De Pulso a The Pitt: as séries médicas renovam sua força no streaming
Populares na TV nas décadas passadas, dramas ganham novo fôlego com tramas cheias de realismo

Quando o lampejo inicial de Pulso surgiu, a ideia era fazer uma trama que partisse de um relacionamento marcado pelo desequilíbrio de poder no ambiente de trabalho. Não demorou até que a criadora, Zoe Robyn, percebesse que o cenário ideal para isso seria um hospital. “Às vezes, o trabalho é o único lugar que se tem para conhecer pessoas, especialmente quando se é um médico que passa muitas horas nele”, explicou a VEJA a própria Zoe. A série que acaba de estrear na Netflix acompanha o relacionamento conturbado e a rotina profissional de Danny (Willa Fitzgerald) e Phillips (Colin Woodell), residentes num hospital de Miami. Ambientada em meio a emergências, com direito a um furacão que deixa todos mais apreensivos que de praxe, a série fortalece um filão que foi sucesso durante anos na televisão, e agora ganha novo fôlego no streaming: os dramas médicos à la Grey’s Anatomy e E.R., que se equilibram entre a tarefa de explorar a vida pessoal nada pacata dos doutores e a dura realidade do trabalho diário de tentar salvar vidas. Além da aposta da Netflix, outras produções do gênero chegaram ao streaming recentemente: é o caso da voraz The Pitt, da Max, da alemã Emergência — Berlim, da Apple TV+, e da brasileira Sutura, do Prime Video.
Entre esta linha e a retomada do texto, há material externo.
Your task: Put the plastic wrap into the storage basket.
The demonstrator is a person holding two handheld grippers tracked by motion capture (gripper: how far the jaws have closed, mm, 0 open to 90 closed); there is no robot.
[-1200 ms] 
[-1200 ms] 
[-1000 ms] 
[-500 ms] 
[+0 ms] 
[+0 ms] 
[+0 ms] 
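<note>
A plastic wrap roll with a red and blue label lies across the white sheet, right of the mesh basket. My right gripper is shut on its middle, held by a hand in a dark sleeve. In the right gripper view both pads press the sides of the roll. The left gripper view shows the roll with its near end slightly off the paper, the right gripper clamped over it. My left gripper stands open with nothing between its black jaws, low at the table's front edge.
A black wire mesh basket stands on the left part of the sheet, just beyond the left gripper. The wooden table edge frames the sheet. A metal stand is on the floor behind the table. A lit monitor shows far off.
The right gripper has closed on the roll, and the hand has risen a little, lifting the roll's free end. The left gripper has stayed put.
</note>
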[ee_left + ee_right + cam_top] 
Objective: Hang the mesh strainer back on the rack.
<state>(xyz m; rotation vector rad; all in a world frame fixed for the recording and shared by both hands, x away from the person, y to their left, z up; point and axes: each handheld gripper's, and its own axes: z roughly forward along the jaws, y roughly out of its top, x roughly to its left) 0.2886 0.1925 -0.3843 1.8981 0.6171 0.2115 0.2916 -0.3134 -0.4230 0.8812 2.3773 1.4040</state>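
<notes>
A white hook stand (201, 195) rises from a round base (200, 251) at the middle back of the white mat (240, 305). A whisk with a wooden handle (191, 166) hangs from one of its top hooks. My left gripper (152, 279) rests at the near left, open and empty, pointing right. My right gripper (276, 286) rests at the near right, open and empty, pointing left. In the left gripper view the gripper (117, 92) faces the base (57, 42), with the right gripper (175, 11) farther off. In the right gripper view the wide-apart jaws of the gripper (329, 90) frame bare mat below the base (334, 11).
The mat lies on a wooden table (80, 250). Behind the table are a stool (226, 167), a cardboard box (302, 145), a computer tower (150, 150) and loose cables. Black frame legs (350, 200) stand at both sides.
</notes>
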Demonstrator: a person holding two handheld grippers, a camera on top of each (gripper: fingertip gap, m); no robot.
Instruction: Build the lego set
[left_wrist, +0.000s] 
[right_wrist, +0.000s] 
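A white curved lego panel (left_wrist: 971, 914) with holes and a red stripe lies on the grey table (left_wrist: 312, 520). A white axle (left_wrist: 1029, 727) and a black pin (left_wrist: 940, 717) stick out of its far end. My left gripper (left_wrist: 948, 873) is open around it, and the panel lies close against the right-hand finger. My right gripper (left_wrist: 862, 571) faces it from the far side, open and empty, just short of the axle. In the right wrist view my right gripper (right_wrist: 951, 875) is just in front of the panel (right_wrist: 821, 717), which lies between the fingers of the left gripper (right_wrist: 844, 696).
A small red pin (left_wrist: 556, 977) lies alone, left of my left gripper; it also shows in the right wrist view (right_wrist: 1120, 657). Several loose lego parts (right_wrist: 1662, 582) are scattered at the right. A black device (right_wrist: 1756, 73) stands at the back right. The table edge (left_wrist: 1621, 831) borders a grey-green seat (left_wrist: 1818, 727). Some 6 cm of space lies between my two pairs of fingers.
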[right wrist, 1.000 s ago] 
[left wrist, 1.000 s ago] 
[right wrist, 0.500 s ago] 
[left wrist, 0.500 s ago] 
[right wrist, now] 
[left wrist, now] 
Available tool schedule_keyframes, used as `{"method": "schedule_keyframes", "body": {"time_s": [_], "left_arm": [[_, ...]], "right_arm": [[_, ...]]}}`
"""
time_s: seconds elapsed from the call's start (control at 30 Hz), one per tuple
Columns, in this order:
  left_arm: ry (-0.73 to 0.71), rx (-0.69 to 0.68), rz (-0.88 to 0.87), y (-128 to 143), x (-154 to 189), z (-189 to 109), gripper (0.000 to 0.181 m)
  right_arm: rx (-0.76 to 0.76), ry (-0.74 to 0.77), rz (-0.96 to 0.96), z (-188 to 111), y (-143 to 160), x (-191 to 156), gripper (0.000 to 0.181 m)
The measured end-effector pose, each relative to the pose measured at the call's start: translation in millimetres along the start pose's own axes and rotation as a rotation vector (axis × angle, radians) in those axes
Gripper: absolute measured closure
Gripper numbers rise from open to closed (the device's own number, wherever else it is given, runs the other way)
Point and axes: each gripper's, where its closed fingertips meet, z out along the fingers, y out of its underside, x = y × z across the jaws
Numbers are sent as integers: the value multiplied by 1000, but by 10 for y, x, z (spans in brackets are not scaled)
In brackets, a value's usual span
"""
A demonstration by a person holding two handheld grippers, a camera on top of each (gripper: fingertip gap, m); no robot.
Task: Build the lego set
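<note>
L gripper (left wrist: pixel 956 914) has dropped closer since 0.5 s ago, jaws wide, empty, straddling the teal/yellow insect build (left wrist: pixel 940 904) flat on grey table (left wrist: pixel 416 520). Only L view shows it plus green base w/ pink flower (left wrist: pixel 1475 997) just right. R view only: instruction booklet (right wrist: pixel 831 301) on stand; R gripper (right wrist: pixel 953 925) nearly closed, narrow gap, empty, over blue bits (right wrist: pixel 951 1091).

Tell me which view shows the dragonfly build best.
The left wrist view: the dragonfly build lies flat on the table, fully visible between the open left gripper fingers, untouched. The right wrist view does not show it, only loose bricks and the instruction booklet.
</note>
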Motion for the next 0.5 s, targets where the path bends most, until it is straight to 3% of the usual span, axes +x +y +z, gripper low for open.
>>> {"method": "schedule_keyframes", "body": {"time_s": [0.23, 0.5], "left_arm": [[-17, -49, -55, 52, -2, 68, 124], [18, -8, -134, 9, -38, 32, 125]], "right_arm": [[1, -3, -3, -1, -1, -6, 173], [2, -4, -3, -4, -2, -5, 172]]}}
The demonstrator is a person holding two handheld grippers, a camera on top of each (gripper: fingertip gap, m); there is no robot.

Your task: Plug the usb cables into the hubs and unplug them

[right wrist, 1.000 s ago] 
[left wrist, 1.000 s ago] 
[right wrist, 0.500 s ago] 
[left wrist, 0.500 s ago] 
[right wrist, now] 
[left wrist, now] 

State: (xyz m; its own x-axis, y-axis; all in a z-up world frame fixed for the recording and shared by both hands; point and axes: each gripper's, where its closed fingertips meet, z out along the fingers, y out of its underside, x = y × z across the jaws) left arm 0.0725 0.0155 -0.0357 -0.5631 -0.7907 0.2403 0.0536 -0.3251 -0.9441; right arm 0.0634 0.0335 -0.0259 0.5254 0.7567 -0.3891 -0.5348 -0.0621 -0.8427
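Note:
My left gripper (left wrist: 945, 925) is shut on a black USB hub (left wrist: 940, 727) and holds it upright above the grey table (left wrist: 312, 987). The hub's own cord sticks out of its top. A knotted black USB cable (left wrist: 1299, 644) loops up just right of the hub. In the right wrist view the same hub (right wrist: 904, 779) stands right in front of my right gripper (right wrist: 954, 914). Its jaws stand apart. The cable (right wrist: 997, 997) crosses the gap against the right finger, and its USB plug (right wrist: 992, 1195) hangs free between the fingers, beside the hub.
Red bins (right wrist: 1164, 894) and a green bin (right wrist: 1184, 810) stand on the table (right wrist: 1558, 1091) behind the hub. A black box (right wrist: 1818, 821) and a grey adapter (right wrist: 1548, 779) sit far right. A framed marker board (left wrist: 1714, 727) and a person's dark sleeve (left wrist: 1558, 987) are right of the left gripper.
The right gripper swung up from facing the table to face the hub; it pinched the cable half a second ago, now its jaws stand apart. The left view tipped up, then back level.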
Popularizados nos anos 1960 com tramas como a americana Dr. Kildare e a inglesa Emergency Ward 10, os dramas médicos atingiram o ápice de sua popularidade entre as décadas de 2000 e 2010, com a exibição das longevas E.R., Grey’s Anatomy, House e The Good Doctor por diversas temporadas. Em baixa desde então — dessas, só a protagonizada por Meredith Grey (Ellen Pompeo) permanece no ar —, o hospital foi jogado de vez para escanteio com a chegada do streaming, e só agora ganha uma chance nas plataformas. “Temáticas são cíclicas, e é difícil saber por que, de repente, há essa nova fome por séries médicas”, conta o roteirista e diretor Carlton Cuse. “Suspeito que tenha a ver com querermos acreditar que vivemos em um mundo onde as pessoas vão ajudar umas às outras em momentos críticos”, especula ele, atestando que tramas do gênero são sedutoras para criadores por reproduzirem um ambiente de panela de pressão, com personagens à beira do colapso diante da responsabilidade de ter a vida (ou a morte) de terceiros nas mãos.
Partindo desse princípio, a essência dos dramas médicos segue a mesma: acompanhar a vida e a rotina brutal de equipes que correm contra o tempo (e às vezes também contra o próprio sistema de saúde) para salvar pacientes com as mais variadas condições. Tramas do gênero também são um prato cheio para discutir questões sociais, como a crise dos convênios, os direitos reprodutivos e o atendimento (ou a falta dele) a imigrantes. Com o streaming, no entanto, a receita ganha mais liberdade, permitindo narrativas até experimentais: em The Pitt, que virou favorita dos médicos americanos por retratar a realidade de forma dilacerante, cada episódio se passa dentro do período de uma hora de um plantão de emergência, deixando a correria contra o tempo ainda mais frenética que a vista habitualmente na televisão. Em Pulso, a prática da medicina é permeada pelo mistério do que aconteceu entre os dois protagonistas para que o relacionamento se convertesse num problema para o RH, pondo a carreira de ambos na berlinda. Em Sutura ou na alemã Emergência — Berlim, há ainda outro apelo: falar da prática da medicina em realidades sociais peculiares. Na produção nacional, Cláudia Abreu é uma cirurgiã que presta serviços ao crime organizado na periferia paulistana. Na instigante série alemã, o tema é o dia a dia caótico de um hospital público berlinense, onde se atendem baladeiros com overdose e afins.

No fim das contas, o fio condutor de todas as tramas ainda é o mesmo: a adrenalina dos atendimentos. Para que isso funcione na tela, claro, é preciso assessoria de profissionais da saúde nos bastidores. Na série da Netflix, um médico é responsável por apresentar os casos aos roteiristas e coordenar os atores para que tudo seja fiel à realidade. Ex-chefe de residência de um hospital renomado em Los Angeles, o doutor Josh Troke abandonou a área de saúde para se dedicar às séries médicas. Eis um trabalho cheio de sangue, suor e bisturis — mesmo que seja de mentirinha.